BC Hydro sign in front of their building on Keith Ave., Terrace B.C. on May 28, 2020. (Ben Bogstie)

BC Hydro sign in front of their building on Keith Ave., Terrace B.C. on May 28, 2020. (Ben Bogstie)

Thursday’s blackout likely caused by vandalism

Power was out for 10,000 customers from Quick to the Hazeltons for almost 11 hours

Thursday night’s power outage that affected around 10,000 people in the Bulkley Valley and surrounding area from Quick to the Hazeltons was likely caused by vandalism.

“It looked more like vandalism than anything else,” said BC Hydro spokesperson Bob Gammer. “We can’t say conclusively. The crews were just focused on getting the power back on. They don’t have time, and in the darkness, to look around for shotgun shells,”

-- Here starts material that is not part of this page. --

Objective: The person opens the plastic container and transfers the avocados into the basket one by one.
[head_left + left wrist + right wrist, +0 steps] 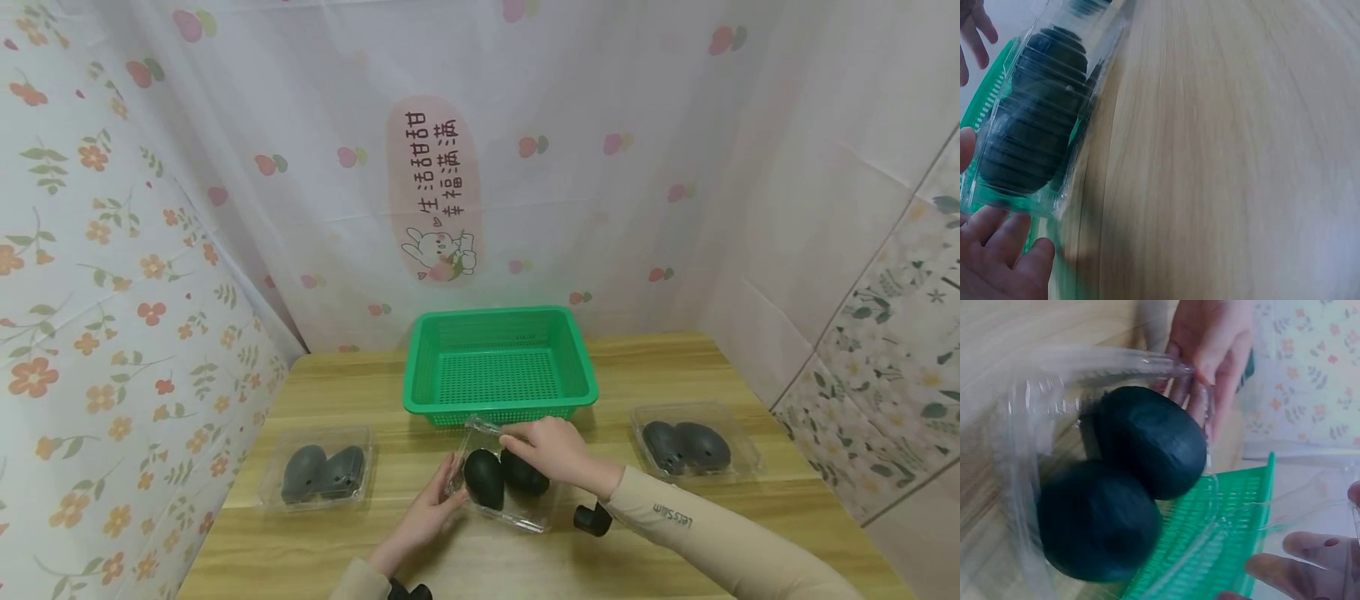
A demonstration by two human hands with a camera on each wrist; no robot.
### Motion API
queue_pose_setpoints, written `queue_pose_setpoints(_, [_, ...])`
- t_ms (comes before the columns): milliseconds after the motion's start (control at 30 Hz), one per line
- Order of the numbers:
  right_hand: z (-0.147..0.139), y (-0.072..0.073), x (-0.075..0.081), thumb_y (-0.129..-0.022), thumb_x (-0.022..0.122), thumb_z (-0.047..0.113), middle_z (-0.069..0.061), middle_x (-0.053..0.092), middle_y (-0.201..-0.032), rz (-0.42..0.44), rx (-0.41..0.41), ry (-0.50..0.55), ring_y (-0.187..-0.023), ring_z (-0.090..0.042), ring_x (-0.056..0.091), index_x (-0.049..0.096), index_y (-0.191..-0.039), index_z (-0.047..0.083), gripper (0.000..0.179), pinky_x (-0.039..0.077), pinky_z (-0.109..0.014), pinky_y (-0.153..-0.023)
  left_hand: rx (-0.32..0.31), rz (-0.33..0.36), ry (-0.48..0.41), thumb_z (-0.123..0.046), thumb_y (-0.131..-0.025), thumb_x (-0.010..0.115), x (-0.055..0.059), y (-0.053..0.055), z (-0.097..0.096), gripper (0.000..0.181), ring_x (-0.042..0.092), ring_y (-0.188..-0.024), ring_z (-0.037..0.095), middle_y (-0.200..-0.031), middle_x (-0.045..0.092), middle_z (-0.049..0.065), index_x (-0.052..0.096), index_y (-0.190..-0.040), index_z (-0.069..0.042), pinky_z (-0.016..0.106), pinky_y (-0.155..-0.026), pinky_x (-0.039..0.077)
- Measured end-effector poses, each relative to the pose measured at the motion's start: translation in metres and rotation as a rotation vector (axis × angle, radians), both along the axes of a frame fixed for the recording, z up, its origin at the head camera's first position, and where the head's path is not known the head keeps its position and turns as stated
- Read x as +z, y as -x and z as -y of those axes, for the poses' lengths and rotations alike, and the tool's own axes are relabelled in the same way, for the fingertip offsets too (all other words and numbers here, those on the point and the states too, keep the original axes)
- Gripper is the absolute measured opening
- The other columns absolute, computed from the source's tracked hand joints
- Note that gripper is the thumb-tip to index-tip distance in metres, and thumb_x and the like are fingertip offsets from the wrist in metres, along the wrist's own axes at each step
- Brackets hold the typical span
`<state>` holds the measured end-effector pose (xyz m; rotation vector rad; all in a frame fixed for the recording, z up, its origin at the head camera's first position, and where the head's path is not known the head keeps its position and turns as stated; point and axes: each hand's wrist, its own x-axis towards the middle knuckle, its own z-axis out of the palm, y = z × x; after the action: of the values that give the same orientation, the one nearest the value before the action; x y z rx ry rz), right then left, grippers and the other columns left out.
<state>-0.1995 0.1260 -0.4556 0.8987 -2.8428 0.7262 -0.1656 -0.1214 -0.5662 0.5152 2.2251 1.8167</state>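
Note:
A clear plastic clamshell box is held tilted above the table, and two dark green avocados lie side by side in it. My left hand grips the box's left side; in the right wrist view its thumb presses on the rim with the fingers beneath. My right hand reaches over the top of the box. The right wrist view shows the raised clear lid between that hand's thumb and fingers. Through the box wall, the left wrist view shows the avocados.
A green plastic basket stands at the back of the wooden table. Similar clear boxes with two dark avocados each sit on the left and right. Patterned curtains hang behind and at the sides.

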Motion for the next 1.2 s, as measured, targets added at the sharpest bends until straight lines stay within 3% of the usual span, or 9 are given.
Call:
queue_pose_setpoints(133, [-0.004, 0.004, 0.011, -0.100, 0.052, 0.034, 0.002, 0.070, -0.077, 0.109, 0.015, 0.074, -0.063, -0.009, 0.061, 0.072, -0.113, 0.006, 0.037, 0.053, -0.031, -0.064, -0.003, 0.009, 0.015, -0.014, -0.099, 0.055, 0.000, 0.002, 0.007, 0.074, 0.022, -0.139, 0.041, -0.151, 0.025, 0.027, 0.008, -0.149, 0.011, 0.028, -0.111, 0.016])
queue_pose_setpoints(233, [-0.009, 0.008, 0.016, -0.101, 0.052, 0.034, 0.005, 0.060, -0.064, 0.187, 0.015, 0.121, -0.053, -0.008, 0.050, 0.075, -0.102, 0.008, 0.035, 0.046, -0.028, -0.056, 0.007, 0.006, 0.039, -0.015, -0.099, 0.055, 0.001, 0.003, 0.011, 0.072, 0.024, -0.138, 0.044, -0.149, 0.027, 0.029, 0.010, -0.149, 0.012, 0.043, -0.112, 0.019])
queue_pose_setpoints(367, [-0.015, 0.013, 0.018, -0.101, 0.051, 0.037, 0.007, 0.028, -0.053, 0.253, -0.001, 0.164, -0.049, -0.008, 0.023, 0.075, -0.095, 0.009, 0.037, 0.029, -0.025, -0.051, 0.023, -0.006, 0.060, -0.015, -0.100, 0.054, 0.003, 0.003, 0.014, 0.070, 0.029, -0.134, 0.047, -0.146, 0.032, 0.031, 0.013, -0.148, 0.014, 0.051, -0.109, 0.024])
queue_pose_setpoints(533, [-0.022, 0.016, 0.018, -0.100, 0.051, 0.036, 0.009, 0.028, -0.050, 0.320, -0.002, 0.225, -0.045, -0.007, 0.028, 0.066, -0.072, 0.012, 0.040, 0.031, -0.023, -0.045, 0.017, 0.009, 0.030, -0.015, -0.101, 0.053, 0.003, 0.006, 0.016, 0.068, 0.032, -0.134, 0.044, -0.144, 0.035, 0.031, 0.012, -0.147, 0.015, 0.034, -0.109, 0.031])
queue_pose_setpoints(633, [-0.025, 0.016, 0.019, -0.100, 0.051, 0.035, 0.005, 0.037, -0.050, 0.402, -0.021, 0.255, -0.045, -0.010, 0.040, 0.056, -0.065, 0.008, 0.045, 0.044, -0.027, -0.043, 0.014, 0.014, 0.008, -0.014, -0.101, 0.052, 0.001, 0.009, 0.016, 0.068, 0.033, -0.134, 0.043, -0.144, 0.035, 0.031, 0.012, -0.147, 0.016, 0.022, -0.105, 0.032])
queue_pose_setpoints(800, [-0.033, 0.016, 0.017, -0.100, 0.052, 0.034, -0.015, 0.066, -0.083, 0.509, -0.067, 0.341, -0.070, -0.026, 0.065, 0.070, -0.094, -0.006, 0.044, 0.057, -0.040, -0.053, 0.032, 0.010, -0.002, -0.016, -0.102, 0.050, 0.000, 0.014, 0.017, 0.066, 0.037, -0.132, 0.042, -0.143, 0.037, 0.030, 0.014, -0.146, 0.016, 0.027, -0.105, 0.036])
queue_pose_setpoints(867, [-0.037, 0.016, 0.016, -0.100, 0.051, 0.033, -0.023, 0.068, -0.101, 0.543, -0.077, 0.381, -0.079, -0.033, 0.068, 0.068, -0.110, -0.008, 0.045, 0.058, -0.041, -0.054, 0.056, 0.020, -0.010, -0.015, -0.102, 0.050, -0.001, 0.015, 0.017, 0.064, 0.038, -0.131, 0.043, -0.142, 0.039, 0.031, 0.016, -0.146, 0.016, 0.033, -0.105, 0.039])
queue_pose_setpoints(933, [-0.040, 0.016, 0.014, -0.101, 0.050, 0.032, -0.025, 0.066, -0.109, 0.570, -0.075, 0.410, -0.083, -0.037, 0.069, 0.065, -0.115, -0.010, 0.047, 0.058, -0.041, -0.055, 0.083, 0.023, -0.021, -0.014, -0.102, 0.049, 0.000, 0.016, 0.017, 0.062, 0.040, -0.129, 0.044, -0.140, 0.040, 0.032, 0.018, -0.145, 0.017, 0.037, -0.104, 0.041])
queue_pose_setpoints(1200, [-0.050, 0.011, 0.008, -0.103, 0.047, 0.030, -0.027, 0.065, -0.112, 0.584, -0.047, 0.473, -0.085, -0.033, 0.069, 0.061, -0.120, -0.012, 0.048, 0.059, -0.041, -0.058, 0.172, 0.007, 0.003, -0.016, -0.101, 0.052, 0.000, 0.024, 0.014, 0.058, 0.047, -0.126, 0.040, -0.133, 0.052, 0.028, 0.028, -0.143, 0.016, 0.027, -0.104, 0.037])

The location of the damaged insulators was on a pole structure near Quick.

The insulators hold the wires away from the wood pole structure that the line sits up on top of; they are basically the in-between protection layer because the electrified power line would set the wood pole on fire.

“It appears, again we cannot say conclusively, it looks like the insulators were damaged by vandalism. Possibly someone shot at them. It caused the insulators to fail and the pole set on fire and we had an outage,” added Gammer.

This power line feeds the Smithers substation and the line coming out of the Smithers substation goes to Hazelton and feeds that substation so two substations lost their power because of the incident. All of the customers that are fed from the distribution lines that come out of those two substations, about 10,000 customers in total were out.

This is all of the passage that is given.